Chapter Nineteen

Gideon was dead.

He lay on the floor of my living room, a raw open wound in his chest, blood soaking the floorboards. His Afro was more disheveled than he’d ever allow, and I had the irrational urge to comb it for him, make it look good, make him look more like himself.

As though that would make a difference.

Toji screamed in pain, sobs wracking his body as I held him, tears streaming down my cheeks. He clutched Gideon’s blood-splattered glasses to his chest. Ashe threw her head back and howled, then lay down next to Gideon’s body. Kinari was huddled against me, scared and confused.

Callan knelt between us and Gideon’s body, absolute shock on his face.

“No, no, no, no,” Toji kept saying over and over. “My Gi…my love. No…no!” He screamed, begging and pleading with the universe to breathe life back into Gideon.

I held him while he fell apart, not sure how I was even held together myself.

Everything had gone so, so wrong, and Gideon had paid the ultimate price.

It was my fault. I should have made him stay. I should have found some other way to help Kinari instead of bringing my friends into danger.

I felt numb, like someone had punched a hole straight through my heart. I hadn’t known I was capable of producing so many tears. I didn’t care if the world fell apart tomorrow. I didn’t want to be the hero anymore. Playing the hero got my best friend killed.

The world could burn.

“Penn, Penn…what do we do?” Toji raised his tear-streaked face to mine. The anguish, pain, and sorrow on his face cut me to pieces even more. “My Gideon can’t be dead, please…tell me there’s something you can do.” His chest was heaving, and I held him tighter.

What the hell could I open my mouth and say?

“Toji…” My voice cracked, my tears fell harder. I didn’t have to say anything more.

He could see on my face that I had nothing to offer him. Sobs wracked his body again as he buried his face against my chest.

“There might be a way…” A hush fell over all of us as we turned our attention to Callan.

Toji raised his head. “A way to bring him back?” he said, voice hoarse.

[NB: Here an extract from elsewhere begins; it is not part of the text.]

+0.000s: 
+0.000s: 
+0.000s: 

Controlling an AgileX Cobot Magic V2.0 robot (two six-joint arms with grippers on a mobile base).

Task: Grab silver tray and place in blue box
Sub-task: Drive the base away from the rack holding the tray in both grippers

Callan looked tense and uncertain. He met my eyes. “A Chronsphere. The same way my father and the others brought magic users back.” He indicated Kinari, who remained still and quiet at my side. I had one arm around her. “Chronspheres work by reversing time on a person or object. With Kinari, they needed centuries of time to restore her body to the last time she had been alive. But this happened recently. Gideon’s body could be restored using a few hours.”

“You can use those Chronspheres you were going to barter with,” Toji said quickly. He moved away from me and over to Gideon’s body, taking his hand and staring at his face.

He looked like he was asleep. I wanted so badly to believe he was asleep. I held myself very still, not allowing myself to hope until Callan said everything he had to say.

“Yes…” Callan said slowly. “But those Spheres have about a day and a half stored. That would be enough to undo the last hour or two, but it would give him only about a day and a half to live. Once the time runs out, his injuries will catch up to him again and he…”

“Will die again,” I finished softly.

“You wouldn’t want to bring him back only for a day,” Callan continued. “It would work best if there were years of time stored in the Chronsphere…”

“What about me?” Toji said. “You could take years from me and give them to him.”

I didn’t think I could feel more heartbroken, but another wave of emotion came over me hearing Toji say that.

“I could, but if I took, say five years from you, that would revert you five years and give him only five years to live,” Callan said gently. “You would also forget the last five years of your life.”

“I met Gi four years ago…”

“Right. You would…you would forget him. And Penn. And everything you learned about yourself and your family last night.”

“There has to be a way!” Toji shouted. “Take all my years, damn it. Give them all to him, just bring him back, please. Please…I don’t want to live without him anyway.”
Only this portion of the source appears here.